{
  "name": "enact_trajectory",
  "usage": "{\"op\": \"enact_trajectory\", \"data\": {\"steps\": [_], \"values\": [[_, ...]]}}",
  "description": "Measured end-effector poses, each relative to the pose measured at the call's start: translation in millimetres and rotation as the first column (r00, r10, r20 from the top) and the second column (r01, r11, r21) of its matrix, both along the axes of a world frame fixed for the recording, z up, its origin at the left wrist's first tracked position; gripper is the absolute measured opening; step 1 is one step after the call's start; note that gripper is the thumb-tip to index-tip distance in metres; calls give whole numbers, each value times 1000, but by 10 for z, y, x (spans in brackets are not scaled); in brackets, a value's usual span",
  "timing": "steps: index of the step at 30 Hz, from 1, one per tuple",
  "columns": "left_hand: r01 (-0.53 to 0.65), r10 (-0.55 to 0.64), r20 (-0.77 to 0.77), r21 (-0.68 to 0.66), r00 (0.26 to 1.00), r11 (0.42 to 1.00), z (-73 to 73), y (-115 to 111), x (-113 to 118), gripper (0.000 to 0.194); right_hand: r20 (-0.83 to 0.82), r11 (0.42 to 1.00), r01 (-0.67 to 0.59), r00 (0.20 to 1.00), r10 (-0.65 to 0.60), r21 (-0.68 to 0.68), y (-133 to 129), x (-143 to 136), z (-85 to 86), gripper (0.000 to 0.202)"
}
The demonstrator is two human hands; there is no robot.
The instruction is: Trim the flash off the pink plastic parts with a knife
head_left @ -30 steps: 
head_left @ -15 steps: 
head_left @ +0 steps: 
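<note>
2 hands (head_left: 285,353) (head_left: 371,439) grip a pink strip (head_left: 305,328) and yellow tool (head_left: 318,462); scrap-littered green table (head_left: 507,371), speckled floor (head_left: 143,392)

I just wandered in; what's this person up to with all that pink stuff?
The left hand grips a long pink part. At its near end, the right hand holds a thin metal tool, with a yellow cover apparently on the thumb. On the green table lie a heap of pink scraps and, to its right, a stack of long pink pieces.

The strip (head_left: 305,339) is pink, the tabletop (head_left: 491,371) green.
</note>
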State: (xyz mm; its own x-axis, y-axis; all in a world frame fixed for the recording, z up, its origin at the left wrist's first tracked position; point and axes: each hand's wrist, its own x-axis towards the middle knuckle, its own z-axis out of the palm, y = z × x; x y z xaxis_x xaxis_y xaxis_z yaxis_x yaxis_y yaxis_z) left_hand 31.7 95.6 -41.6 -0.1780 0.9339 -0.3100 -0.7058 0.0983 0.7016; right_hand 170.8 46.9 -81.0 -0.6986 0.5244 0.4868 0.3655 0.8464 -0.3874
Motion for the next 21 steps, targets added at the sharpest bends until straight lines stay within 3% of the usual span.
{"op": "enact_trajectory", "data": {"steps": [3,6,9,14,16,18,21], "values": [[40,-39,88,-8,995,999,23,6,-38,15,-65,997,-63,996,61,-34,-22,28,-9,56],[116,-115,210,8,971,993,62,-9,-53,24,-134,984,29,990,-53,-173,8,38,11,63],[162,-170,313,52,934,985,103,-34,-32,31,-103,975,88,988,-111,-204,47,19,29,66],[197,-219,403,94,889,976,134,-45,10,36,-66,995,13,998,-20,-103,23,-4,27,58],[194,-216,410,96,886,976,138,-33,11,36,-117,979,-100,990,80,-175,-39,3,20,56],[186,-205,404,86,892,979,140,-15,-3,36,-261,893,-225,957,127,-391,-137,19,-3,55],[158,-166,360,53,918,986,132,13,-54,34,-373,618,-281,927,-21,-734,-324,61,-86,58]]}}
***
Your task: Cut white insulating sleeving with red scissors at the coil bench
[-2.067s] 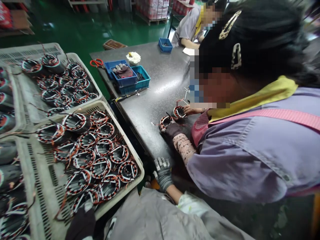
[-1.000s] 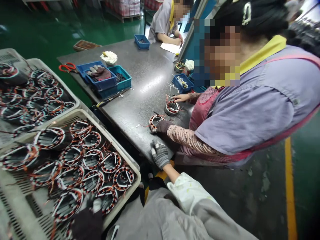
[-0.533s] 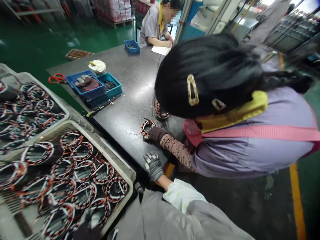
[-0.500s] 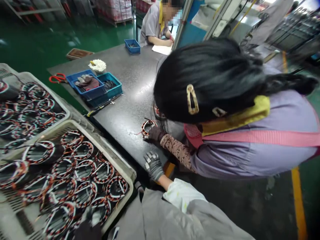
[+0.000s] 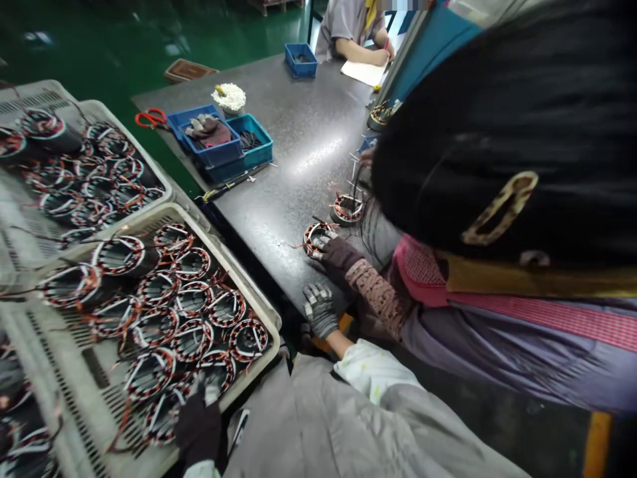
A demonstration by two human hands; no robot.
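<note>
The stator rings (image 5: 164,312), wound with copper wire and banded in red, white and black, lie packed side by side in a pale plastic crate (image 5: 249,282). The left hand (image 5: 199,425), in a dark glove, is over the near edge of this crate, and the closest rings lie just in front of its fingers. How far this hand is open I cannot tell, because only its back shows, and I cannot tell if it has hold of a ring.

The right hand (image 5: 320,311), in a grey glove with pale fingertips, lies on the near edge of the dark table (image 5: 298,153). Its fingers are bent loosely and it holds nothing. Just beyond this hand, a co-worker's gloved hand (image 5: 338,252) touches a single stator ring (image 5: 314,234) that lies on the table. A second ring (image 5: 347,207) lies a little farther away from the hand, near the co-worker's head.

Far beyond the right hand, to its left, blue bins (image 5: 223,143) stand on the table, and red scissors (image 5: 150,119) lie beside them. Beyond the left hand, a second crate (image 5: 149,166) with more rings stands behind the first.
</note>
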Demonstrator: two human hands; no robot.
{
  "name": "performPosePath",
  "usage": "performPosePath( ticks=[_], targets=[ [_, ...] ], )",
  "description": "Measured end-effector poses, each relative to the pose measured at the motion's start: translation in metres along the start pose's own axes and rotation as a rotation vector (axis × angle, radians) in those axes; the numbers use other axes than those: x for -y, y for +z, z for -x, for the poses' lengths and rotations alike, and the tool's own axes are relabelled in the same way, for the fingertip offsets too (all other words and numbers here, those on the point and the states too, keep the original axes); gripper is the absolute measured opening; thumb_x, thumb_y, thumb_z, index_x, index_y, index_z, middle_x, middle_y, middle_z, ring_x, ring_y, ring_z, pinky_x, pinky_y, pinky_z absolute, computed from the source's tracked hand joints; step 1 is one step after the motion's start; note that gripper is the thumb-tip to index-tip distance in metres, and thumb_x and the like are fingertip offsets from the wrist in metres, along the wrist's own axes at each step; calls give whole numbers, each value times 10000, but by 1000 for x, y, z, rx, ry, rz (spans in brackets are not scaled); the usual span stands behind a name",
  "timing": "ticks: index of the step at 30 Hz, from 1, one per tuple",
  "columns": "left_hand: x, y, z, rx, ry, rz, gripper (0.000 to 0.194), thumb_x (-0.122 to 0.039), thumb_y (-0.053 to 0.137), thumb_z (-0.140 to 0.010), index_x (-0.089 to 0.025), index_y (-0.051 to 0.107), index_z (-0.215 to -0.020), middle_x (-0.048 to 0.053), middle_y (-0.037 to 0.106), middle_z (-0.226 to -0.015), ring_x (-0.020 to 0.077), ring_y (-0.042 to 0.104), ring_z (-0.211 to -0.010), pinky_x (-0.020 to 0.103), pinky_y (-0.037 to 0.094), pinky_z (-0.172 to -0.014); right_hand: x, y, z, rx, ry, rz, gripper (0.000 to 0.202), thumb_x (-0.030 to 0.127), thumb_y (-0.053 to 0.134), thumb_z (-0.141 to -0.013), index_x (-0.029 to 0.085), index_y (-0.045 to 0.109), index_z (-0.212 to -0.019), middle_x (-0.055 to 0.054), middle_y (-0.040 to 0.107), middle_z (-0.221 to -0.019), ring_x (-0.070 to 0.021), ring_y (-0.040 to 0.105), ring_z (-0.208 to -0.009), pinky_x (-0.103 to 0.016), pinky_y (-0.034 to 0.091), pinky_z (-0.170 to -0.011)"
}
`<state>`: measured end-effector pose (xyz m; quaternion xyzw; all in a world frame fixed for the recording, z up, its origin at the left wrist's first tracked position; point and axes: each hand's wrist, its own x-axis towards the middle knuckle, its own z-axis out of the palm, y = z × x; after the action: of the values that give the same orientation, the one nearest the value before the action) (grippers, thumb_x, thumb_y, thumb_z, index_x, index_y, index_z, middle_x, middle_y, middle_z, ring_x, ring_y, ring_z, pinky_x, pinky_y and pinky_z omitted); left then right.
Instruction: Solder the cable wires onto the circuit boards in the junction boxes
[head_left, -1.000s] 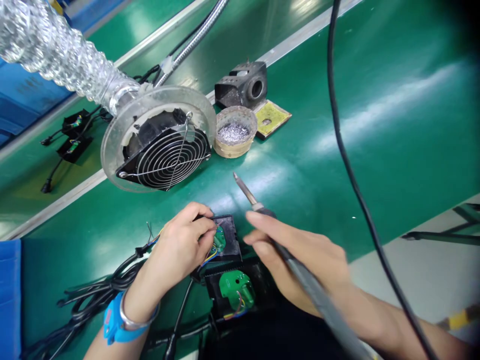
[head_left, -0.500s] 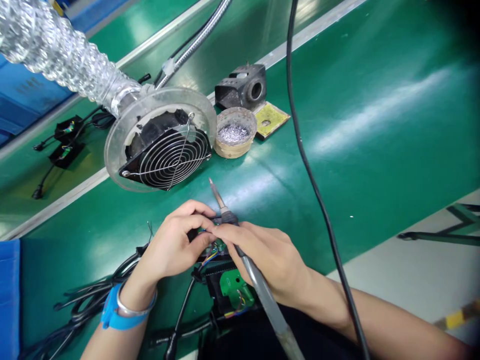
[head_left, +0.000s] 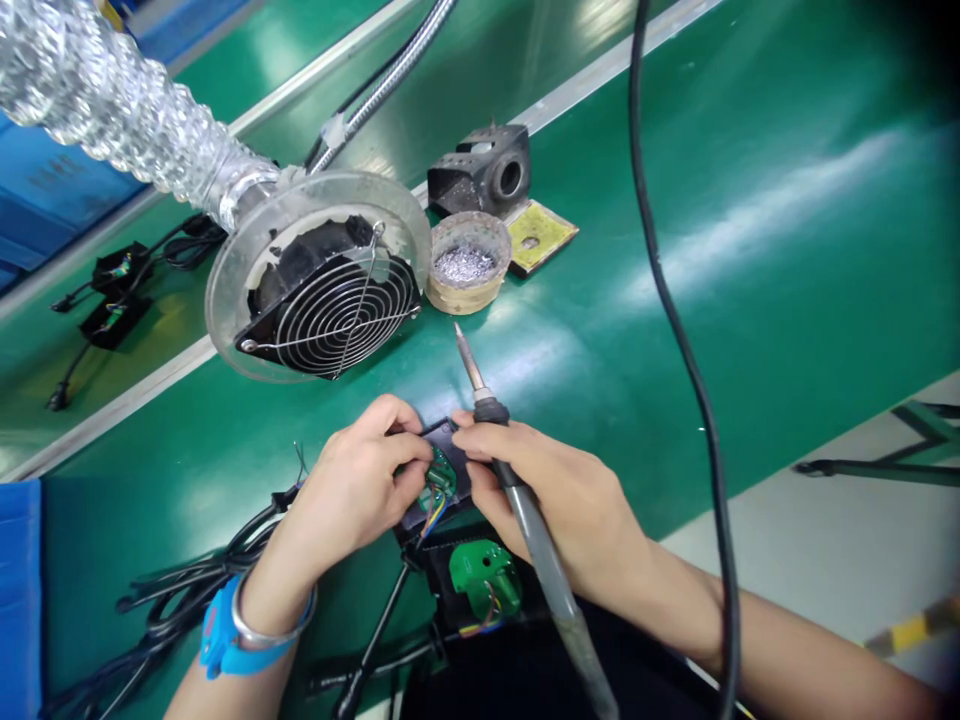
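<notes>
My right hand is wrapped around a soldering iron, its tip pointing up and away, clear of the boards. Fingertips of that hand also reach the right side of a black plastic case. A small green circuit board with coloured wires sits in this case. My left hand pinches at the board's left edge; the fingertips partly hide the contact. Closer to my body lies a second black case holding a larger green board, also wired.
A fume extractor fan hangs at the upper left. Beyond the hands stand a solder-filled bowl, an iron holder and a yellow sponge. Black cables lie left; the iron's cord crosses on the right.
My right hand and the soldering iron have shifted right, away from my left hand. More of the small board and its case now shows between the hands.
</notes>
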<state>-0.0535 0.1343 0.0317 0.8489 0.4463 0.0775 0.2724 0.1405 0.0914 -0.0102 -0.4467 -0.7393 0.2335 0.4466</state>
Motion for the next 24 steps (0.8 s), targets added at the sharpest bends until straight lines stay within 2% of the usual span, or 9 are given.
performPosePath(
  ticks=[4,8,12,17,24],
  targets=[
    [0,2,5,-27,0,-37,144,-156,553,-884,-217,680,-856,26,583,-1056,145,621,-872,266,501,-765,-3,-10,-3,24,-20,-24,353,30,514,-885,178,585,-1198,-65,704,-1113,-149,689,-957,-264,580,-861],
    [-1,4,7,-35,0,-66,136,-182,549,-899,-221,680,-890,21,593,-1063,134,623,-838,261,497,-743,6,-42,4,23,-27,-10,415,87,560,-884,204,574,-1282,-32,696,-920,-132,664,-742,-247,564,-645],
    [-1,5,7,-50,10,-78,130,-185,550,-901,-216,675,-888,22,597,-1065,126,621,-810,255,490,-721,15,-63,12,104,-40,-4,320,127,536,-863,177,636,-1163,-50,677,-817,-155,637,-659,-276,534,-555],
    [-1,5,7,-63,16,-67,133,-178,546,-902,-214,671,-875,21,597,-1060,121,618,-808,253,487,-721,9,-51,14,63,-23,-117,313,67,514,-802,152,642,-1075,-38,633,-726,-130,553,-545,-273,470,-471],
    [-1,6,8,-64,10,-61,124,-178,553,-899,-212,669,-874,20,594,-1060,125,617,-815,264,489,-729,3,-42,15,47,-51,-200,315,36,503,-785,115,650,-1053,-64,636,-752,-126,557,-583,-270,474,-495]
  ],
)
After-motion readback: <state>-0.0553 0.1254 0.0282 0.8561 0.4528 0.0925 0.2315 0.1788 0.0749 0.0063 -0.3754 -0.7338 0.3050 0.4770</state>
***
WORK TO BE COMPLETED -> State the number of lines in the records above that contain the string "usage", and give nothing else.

SOLUTION BELOW -> 2